### WORK TO BE COMPLETED
All lines from the one containing "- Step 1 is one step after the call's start" down to the one containing "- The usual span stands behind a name", both ends included, are to be given again exactly; omit the rest of the listing below.

┌──

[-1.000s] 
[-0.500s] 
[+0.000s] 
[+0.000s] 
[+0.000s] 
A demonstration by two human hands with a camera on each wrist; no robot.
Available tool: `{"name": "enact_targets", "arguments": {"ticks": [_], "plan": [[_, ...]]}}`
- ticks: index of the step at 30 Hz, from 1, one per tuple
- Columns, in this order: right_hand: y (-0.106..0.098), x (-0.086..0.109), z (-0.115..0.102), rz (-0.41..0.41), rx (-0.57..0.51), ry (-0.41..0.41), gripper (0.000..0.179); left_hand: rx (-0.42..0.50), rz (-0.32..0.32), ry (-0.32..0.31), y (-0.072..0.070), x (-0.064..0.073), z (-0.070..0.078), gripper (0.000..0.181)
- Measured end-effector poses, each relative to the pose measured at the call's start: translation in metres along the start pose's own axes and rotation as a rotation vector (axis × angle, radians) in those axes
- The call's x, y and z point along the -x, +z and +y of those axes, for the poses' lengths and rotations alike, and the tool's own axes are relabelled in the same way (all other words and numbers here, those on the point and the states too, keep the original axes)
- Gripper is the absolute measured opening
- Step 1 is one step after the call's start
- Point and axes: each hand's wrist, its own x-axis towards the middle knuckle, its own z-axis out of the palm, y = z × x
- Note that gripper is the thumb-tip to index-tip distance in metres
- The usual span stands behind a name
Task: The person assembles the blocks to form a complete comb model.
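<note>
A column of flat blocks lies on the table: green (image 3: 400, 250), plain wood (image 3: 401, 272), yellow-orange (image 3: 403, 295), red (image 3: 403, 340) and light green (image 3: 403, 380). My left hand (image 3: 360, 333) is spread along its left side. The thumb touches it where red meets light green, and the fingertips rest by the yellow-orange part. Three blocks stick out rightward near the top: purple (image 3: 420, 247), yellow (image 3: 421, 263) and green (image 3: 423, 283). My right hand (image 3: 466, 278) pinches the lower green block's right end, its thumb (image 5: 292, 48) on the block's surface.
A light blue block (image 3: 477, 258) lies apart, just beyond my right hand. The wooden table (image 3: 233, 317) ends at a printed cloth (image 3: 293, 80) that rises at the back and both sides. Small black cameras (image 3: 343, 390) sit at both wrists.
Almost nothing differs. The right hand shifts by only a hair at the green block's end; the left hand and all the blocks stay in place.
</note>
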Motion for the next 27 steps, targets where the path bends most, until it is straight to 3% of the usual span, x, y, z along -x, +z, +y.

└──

### RESPONSE AREA
- Step 1 is one step after the call's start
- Point and axes: each hand's wrist, its own x-axis towards the middle knuckle, its own z-axis out of the palm, y = z × x
- Note that gripper is the thumb-tip to index-tip distance in metres
- The usual span stands behind a name

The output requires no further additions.